Many treatments for patients with metabolic dysfunction-associated steatohepatitis (MASH) have been proposed; however, most studies showed the results for a single medication and a short duration of treatment. The long-term outcomes of the multidrug therapies remain indeterminate. We conducted a study to investigate the usefulness of multidrug combination therapy for every kind of MASH patient and the differences between treatment-sensitive and treatment-resistant patients.

METHODS

Fifty-one patients (middle-aged, in their 40s to 60s, metabolic generation) with MASH-determined fibrosis staging were enrolled.
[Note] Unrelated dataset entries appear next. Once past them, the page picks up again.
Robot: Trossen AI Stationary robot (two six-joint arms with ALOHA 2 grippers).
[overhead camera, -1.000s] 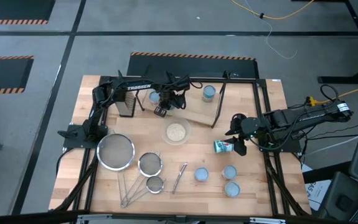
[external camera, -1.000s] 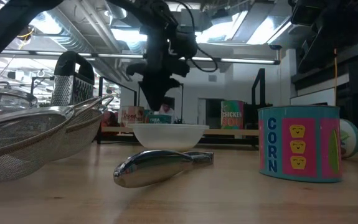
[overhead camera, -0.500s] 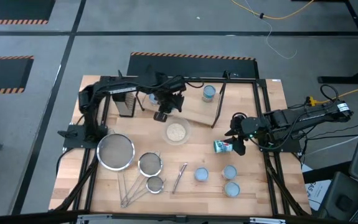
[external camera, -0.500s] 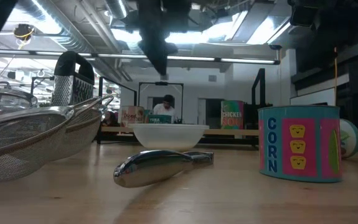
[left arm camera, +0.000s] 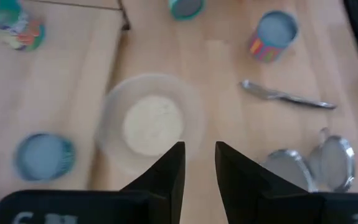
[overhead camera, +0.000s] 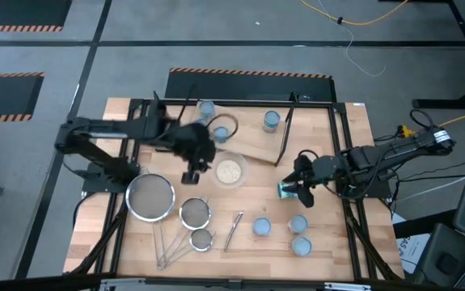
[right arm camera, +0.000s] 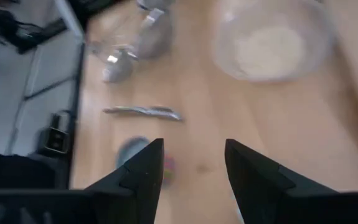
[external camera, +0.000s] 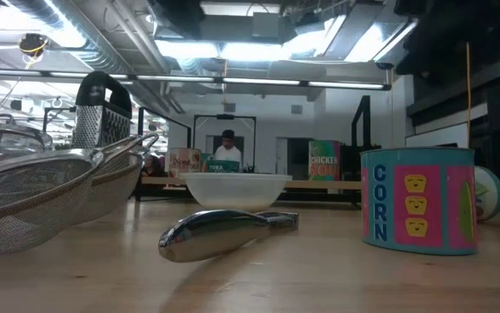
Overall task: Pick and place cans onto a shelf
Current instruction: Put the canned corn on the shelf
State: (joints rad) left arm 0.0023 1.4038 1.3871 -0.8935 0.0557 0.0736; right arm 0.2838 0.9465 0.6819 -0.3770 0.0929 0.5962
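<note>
Three cans stand on the light-wood shelf (overhead camera: 252, 141): one (overhead camera: 206, 107) at its far left, one (overhead camera: 222, 129) beside it, one (overhead camera: 271, 121) farther right. Several more cans are on the table. One (overhead camera: 285, 191) lies on its side and three stand near the front right (overhead camera: 261, 227). My left gripper (overhead camera: 190, 174) is open and empty, above the table left of the bowl of grains (left arm camera: 150, 121). My right gripper (overhead camera: 299, 184) is open, right at the lying can. I cannot tell whether it touches the can. Its wrist view shows empty fingers (right arm camera: 191, 162).
A clear bowl of beige grains (overhead camera: 230, 171) stands mid-table. Three steel strainers (overhead camera: 150, 197) lie at the front left, and a spoon (overhead camera: 234, 230) lies beside them. In the low view a CORN can (external camera: 416, 200) stands near at the right, and a grater (external camera: 102, 109) stands at the left.
My left gripper has risen from the shelf's left part and drawn back toward the table's left and near edges, past the bowl, uncovering two cans on the shelf. My right gripper has shifted a little toward the lying can and turned.
</note>
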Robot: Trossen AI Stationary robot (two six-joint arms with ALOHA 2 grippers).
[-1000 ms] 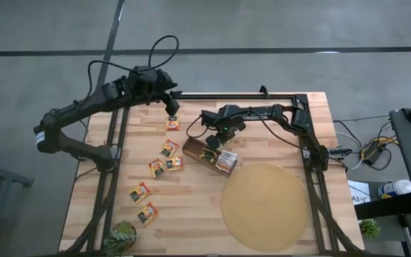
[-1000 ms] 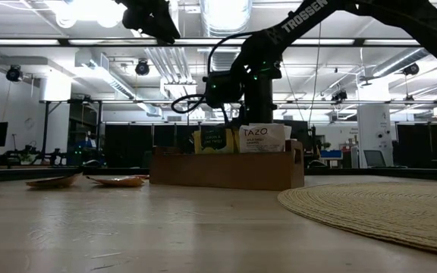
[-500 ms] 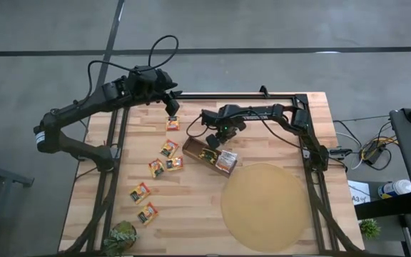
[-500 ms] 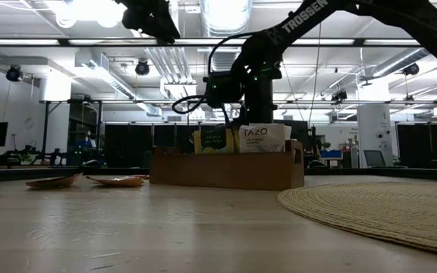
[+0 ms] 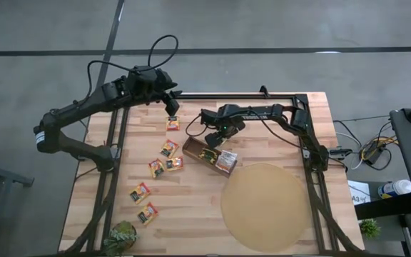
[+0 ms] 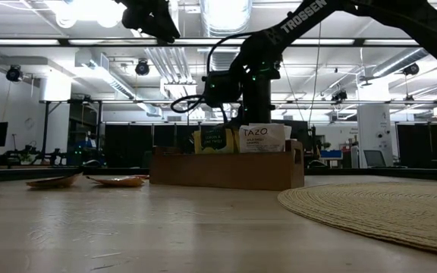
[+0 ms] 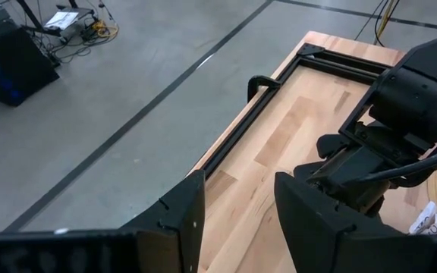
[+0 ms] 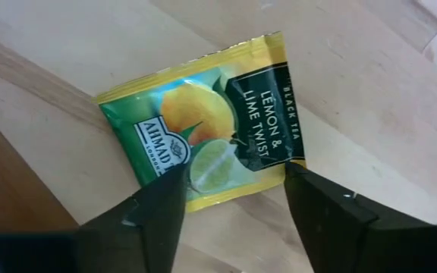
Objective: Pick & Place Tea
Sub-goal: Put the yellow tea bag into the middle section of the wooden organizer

Primary treatment (weight control and medication of vitamin E and sodium-glucose cotransporter 2 inhibitor (SGLT2i)) was done and then pemafibrate treatment was added.

RESULTS

Regarding responses to the step-by-step multidrug therapy, patients with MASH were divided into 3 groups, with use of 3 markers-alanine aminotransferase (ALT) (hepatitis), elasticity value (E value, liver stiffness measurement) (hepatitis/fibrosis), and type IV collagen (fibrosis); group 1: sensitive to primary treatment (n = 35), group 2: resistant to primary treatment and sensitive to pemafibrate treatment (n = 11), and group 3: resistant to both treatments (n = 5).To determine the parameters related to treatment resistance, the baseline levels of parametersobesity (body mass index), metabolic factor (visceral fat, controlled attenuation parameter), diabetes mellitus (DM) (glycated hemoglobulin (HbA1), fasting immunoreactive insulin), lipid metabolism (triglyceride), and hepatitis (ALT)-were compared between treatment-sensitive group 1+group 2 and treatment-resistant group 3. However, none of them had differences statistically. The same analysis showed that type IV collagen, E value, FIB-4 index (age (year) x AST (IU/L)/platelet count (10/L) x ALT (IU/L)), and MASH fibrosis had differences statistically.

CONCLUSIONS

The most effective treatment for patients with MASH could not be determined, according to the baseline levels of characteristics; however, weight control and step-by-step multidrug therapies made it possible to stabilize more than 90% of patient conditions and to solve MASH without worsening fibrosis. Since high levels of liver fibrosis-related markers affected the treatment resistance, MASH treatments should be started in an early stage while the levels of each marker are still low; type IV collagen <5.3 ng/mL, E value <13.7 kPa, FIB-4 index <1.89 and MASH fibrosis stage 2 or less.